For all their ideological flaws, Western Civ courses invited students into this conversation. The present challenge is how to revive it, devoid of any pretense of Western superiority. As Cornel West and Jeremy Tate have observed, “The Western canon is, more than anything, a conversation among great thinkers over generations that grows richer the more we add our own voices and the excellence of voices from Africa, Asia, Latin America, and everywhere else in the world.” For this conversation to flourish, it need not privilege Western authors or texts. The fundamental point, however, is that it remain a conversation, and that different voices contribute to topics of universal human concern.

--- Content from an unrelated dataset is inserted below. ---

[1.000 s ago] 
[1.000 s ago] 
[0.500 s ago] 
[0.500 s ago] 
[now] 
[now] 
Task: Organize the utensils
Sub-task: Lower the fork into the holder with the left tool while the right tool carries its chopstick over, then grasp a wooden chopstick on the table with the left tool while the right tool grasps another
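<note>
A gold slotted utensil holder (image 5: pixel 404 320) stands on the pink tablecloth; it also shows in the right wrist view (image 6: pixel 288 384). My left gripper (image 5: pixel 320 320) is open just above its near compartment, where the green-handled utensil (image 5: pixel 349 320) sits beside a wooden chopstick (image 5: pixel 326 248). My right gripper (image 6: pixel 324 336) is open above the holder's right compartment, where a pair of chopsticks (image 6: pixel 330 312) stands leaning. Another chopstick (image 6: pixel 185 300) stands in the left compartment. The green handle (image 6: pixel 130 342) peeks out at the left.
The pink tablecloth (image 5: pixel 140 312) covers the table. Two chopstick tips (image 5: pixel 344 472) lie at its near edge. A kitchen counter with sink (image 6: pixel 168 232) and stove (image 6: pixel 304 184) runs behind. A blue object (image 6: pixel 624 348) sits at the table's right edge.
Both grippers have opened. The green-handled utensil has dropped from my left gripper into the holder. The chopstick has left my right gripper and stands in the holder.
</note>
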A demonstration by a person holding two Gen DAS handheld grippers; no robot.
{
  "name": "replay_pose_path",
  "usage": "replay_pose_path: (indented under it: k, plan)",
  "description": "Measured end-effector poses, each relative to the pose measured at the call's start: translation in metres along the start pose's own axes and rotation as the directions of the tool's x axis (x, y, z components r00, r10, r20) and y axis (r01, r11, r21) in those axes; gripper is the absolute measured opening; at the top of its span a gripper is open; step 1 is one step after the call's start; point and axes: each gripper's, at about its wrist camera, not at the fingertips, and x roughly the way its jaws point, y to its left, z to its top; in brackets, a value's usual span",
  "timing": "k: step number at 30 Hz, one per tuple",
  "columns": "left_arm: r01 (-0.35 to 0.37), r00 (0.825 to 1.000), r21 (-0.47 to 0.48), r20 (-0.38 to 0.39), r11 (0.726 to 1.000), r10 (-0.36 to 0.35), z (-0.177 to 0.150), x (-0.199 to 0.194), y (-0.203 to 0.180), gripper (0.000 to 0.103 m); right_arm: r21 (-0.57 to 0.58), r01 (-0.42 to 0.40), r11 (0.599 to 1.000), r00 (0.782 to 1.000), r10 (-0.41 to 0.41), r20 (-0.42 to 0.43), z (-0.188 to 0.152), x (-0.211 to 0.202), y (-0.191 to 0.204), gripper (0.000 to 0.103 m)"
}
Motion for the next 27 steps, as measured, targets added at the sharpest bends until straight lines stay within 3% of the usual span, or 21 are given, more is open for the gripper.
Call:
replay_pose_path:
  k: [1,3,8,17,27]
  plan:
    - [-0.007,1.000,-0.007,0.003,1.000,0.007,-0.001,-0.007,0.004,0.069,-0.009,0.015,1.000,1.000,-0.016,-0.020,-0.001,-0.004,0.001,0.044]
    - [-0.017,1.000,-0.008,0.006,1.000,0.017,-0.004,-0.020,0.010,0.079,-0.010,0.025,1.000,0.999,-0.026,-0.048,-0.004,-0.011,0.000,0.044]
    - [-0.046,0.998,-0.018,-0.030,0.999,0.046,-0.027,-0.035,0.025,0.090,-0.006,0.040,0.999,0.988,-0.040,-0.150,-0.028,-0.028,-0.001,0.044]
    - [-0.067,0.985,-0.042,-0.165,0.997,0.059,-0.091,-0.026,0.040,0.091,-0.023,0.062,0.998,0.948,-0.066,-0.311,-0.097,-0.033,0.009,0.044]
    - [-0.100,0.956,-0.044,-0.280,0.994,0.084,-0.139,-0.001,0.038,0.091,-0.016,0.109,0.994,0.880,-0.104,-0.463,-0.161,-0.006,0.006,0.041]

Bringing new generations of students into such an enriched conversation would serve to introduce them, not to Matthew Arnold’s “best which has been thought and said in the world,” but to the panoply of observations and creations, from around the world, made by other humans. While some of these will invariably fall flat, others will hit a nerve, embedding themselves in the reader’s mind. Students, Michel de Montaigne proposed, should model themselves on bees, who collect pollen from different flowers to produce honey of their own and unique compilation. Montaigne’s own essays shimmer with the results of his learned foraging, phrases that he plucked from his favorite books. It is only by making past authors our own, by connecting them, that culture can retain its urgent power. Only by selecting which voices from beyond the grave and oceans we wish to retain can we collect the fragments which one day may help us stave off ruin.